Set-Top Box Prices are a Function of FCC Regulation

Having disposed of the separate market question, the Second Circuit then turned to the plaintiffs’ arguments that “high” set-top boxes prices were an indication of Time Warner’s market power.  According to the court, and consistent with our analyses, that argument was bunk.

As the Second Circuit noted, FCC regulation caps the price MVPDs may charge to lease set-top boxes to consumers.  In the court’s view, such “a regulatory price control on the tied product makes the plaintiffsʹ tying claim implausible as a whole.” As such, reasoned the court, it seriously doubted that “Time Warner would attempt to monopolize the market for bi‐directional cable boxes when an FCC regulation caps the amount of profits that Time Warner may reap from that market.”  If anything, noted the court, “a typical tie‐in works in the reverse of the circumstances here: Government regulation of the tying product’s price will cause the monopolist to seek monopoly rents through sales of an unregulated tied product.”  (Slip op. at 18-19, emphasis in original.)


In Wobbling Back to the Fire, we demonstrated that the reason a retail market for set-top boxes never materialized was not due to some malevolence on the part of MVPDs but because a retail market for set-top boxes is inefficient and markets abhor inefficiency.  For this reason, we argued that the Commission should just bite the bullet, end this billion-dollar policy dud, and sunset Section 629 altogether.  And while the Commission may not want to recognize these basic economic realities, we take some comfort in the fact that the Second Circuit in Kaufman did.

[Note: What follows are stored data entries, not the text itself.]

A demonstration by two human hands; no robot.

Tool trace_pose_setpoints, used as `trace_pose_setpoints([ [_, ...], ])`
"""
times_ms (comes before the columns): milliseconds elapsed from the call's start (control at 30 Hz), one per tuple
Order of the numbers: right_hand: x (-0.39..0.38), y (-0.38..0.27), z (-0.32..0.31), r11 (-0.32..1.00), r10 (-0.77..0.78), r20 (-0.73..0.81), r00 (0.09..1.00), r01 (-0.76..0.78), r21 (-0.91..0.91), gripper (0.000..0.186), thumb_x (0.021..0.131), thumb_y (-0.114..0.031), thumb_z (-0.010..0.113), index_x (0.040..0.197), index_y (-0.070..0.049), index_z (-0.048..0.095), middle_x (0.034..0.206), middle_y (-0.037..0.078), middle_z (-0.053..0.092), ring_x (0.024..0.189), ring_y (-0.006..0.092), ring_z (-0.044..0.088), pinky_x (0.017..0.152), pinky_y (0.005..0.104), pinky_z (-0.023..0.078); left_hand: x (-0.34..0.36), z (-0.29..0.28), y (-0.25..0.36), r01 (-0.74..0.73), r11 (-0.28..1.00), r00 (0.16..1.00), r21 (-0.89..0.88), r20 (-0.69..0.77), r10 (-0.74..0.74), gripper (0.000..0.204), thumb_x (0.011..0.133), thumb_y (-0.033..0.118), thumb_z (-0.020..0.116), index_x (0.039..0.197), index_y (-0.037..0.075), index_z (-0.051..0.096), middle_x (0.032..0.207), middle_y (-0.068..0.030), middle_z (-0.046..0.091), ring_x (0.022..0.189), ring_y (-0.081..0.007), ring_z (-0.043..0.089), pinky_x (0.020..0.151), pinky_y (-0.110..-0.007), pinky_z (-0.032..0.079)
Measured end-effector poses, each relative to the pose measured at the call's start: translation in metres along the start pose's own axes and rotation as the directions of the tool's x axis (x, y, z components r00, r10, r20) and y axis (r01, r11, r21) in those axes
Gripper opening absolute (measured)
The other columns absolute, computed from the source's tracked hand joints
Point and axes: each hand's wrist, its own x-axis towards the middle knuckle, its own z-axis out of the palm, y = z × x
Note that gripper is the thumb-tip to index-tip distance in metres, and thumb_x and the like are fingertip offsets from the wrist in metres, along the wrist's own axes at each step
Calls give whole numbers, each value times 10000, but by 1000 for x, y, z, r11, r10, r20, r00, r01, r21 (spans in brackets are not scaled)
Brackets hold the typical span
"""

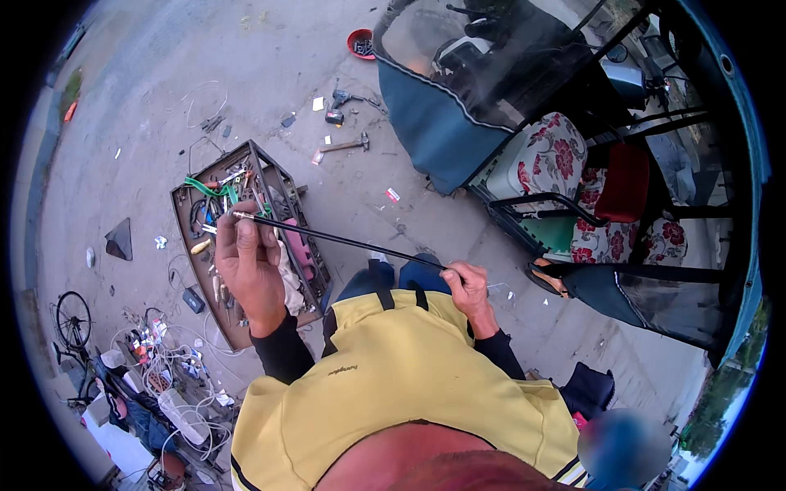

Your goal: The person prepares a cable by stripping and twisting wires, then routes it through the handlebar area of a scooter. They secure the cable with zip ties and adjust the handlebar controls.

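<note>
A thin, straight black cable (344,240) stretches between my two hands in front of my yellow top. My left hand (248,274) pinches its far end, where a short metal tip shows at the fingertips. My right hand (473,296) is closed around the other end, lower and to the right. Below my left hand stands a metal tool tray (236,334) on a frame, filled with hand tools. A green strap (199,186) lies across its far end. Screwdriver-like handles and a pale cloth (291,286) show beside my left wrist.
A hammer (348,146), a cordless drill (339,103) and a red bowl (354,37) of dark parts lie ahead on the concrete. To the right stands a covered three-wheeler with flowered seats (550,155). Tangled cables (184,409) and a bicycle (74,321) are at left. A blurred person (622,450) is lower right.
</note>
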Motion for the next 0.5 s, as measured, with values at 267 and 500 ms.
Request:
trace_pose_setpoints([
  [267,117,2,44,998,40,209,977,-50,45,152,963,-128,733,878,-2,722,771,139,700,639,320,668,595,383,506,52,-42,-13,19,999,972,33,-233,-11,264,1094,191,616,1296,22,595,792,-16,558,647,-63,499,517,-204,368],
  [500,248,18,107,996,-48,374,926,15,92,172,958,-133,738,862,9,726,788,157,721,685,348,710,609,392,525,130,-71,-29,-20,998,928,-54,-373,-2,187,1105,170,589,1240,40,590,766,-15,533,587,-67,454,491,-213,347],
])
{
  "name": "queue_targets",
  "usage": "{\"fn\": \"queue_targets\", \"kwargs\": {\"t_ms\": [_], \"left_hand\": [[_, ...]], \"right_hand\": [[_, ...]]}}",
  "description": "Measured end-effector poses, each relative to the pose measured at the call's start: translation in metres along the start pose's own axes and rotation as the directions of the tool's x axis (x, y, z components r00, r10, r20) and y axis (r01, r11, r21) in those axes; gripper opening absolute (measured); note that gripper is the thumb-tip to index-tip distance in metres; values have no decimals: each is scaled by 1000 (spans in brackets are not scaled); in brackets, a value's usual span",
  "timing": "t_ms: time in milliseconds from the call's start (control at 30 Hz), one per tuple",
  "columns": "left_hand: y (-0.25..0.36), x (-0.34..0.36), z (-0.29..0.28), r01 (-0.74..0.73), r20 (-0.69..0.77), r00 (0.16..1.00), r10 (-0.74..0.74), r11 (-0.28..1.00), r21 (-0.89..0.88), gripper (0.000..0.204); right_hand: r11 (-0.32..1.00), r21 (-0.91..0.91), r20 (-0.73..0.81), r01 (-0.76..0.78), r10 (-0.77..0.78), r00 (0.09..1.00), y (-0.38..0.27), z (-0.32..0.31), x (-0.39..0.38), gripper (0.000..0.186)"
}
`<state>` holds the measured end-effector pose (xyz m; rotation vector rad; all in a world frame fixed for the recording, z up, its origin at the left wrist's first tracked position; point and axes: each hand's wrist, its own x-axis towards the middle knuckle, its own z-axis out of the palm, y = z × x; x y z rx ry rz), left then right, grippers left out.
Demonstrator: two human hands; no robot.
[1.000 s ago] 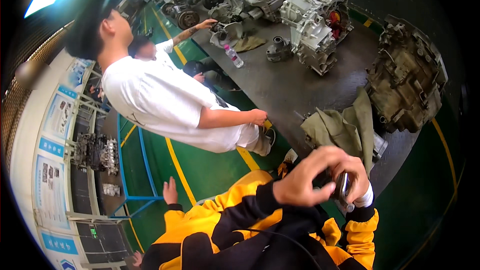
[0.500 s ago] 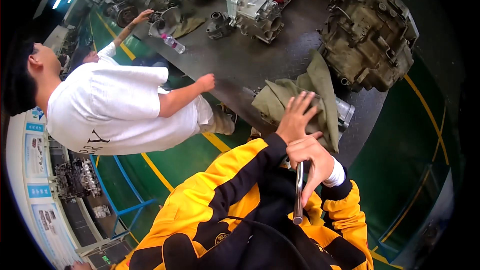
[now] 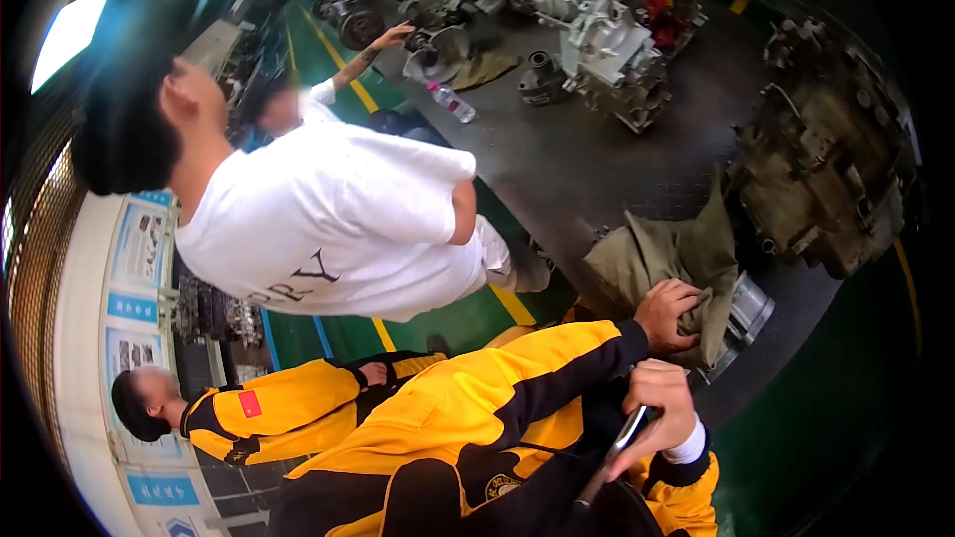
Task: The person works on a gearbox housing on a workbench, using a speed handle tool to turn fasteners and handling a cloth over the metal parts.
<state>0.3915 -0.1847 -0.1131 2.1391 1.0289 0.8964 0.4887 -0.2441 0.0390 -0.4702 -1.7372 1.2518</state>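
My left hand [image 3: 668,317] is closed on the edge of an olive-green cloth [image 3: 662,254], its fingers curled into the folds. The cloth is draped over a part on the metal-topped bench. Beside the cloth, a shiny silver cylindrical metal part [image 3: 750,306] shows from under it; the rest is covered. Just below and to the right of my left hand, my right hand [image 3: 661,408] grips a slim shiny metal bar [image 3: 629,428], which slants down toward my body. Its upper end is hidden in my fist.
A large dirty gearbox casing [image 3: 826,149] stands at the right of the bench [image 3: 637,174]. Farther back are a silver gearbox [image 3: 612,25], a small dark housing [image 3: 540,80] and a plastic bottle [image 3: 452,101]. A person in white [image 3: 338,204] stands close on the left, another in yellow-black [image 3: 288,403] behind.
My left hand has gone from spread fingers over the cloth to gripping its edge. The bar has tilted more. The view has swung left, bringing a person in yellow and black into sight.
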Motion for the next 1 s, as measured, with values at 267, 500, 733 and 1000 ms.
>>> {"fn": "queue_targets", "kwargs": {"t_ms": [267, 500, 733, 1000], "left_hand": [[-5, 0, -3, 34, 10, 999, -35, 999, 10, 46], [-3, -11, -4, 48, 63, 997, -41, 993, -110, 33], [-21, 25, -53, 707, 377, 704, -602, 544, -452, 28], [-101, 108, -253, 351, -312, 838, -447, 880, -320, 25]], "right_hand": [[990, -92, -119, -105, 94, 988, -4, 4, -9, 63], [930, -328, -604, -168, -69, 794, -12, 41, -20, 53], [906, -381, -759, -184, -193, 621, 23, 97, -10, 82], [880, -412, -885, -238, -324, 334, 28, 116, 33, 95]]}}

As we have noted on multiple occasions before, both the multichannel video industry and the consumer would love to be rid of the set-top box.  Set-top boxes raise the cost of providing video services and thus reduce profits; they are a necessarily evil designed to reduce signal theft, protect copyrighted content, and provide a quality experience for all video subscribers and technology changes.  To this end, the industry, with the participation of content owners, has embraced the rapid evolution of video technology to offer an app-based approach with HTML5 security as a path forward to eliminate the set-top box altogether yet still protect the intellectual property rights of programmers and content owners.

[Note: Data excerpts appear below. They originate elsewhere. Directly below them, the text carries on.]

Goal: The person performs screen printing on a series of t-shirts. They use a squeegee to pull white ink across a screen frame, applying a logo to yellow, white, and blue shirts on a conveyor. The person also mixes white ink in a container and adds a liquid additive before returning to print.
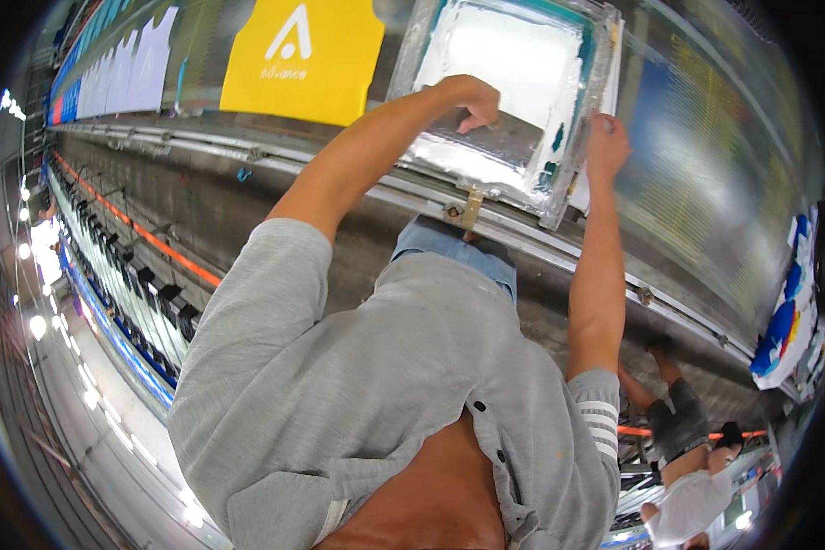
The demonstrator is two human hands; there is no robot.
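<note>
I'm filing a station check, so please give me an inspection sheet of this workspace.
Surface: long table, glossy at right, with a metal rail along its near edge.
Job's things: metal-edged frame smeared with white paste and teal traces; grey blade inside it; yellow cut piece with white print to the left.
Clutter: blue-and-white heap at far right; small blue scrap near the rail.
Hands: left hand curled on the blade; right hand curled by the frame's right edge, contact unclear.
Cables: nothing seen for certain.
Surroundings: another person at lower right; bright lights at left.
</note>
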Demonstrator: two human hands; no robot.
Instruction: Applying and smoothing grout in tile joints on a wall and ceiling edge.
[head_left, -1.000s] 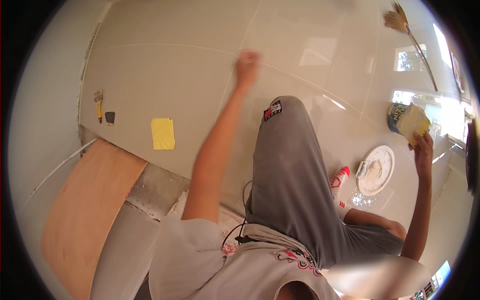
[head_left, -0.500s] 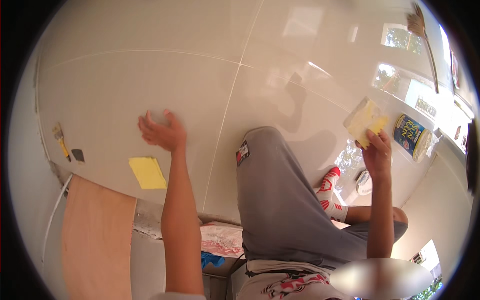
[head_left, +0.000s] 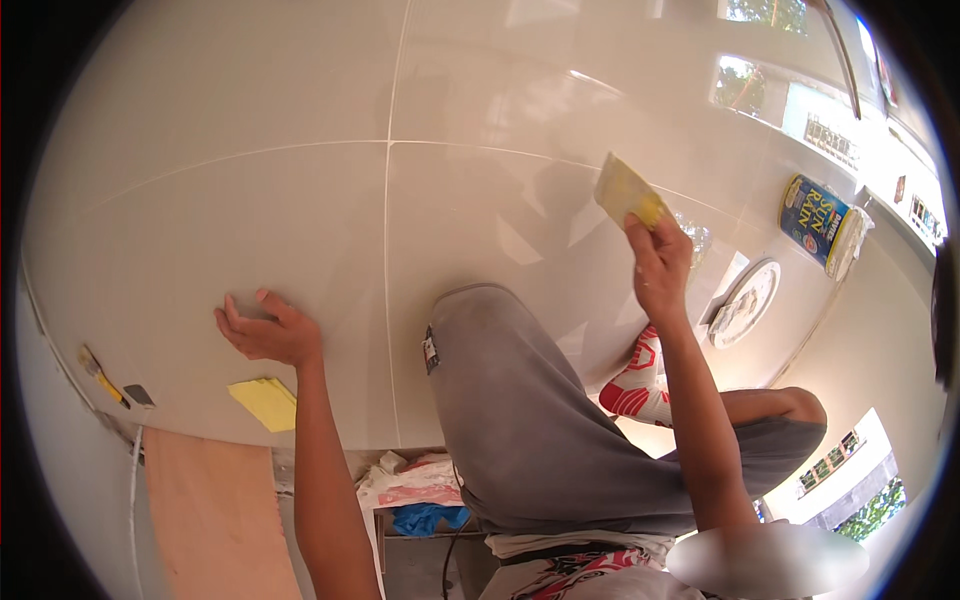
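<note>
From right hand [head_left: 663, 262], a flat piece [head_left: 622, 186] points lengthwise forward-left

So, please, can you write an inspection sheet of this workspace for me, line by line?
Surface: pale, shiny tile floor with bright reflections.
Things in use: flat yellow-and-pale piece, held up; yellow sheet on the floor.
Clutter: brush and small dark piece at left; tub and round lid with pale stuff on it at right.
Hands: left hand open, empty, near the sheet; right hand pinching the flat piece.
Cables: dark cord near the person's waist; white strip at left, cannot tell if cable.
Surroundings: wooden board at lower left; plastic bag and blue item beyond the floor's near edge.
</note>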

Still, Mr. Wheeler seems reluctant to accept the most obvious and efficient solutions, perhaps because they do not serve his political interests.  Indeed, as of this writing, there are press reports that while Mr. Wheeler is contemplating paying lip service to the app-based approach, he wants to interject the FCC into programming negotiations (a task for which he has highly questionable legal authority).  As the Copyright Office has already publicly stated that the Commission’s original proposal to unbundle programming likely violates intellectual property rights, I will say Mr. Wheeler is nothing but consistent.  In this volatile political season, it should be interesting to see if Mr. Wheeler can get three votes for a proposal more radical than the first one for which he could not get a majority.  However, regardless of whether or not Mr. Wheeler succeeds in ramming this massive regulatory intervention through the Commission, nothing can change the harsh reality that Mr. Wheeler’s entire premise for “unlocking the box” is built on an economic sham.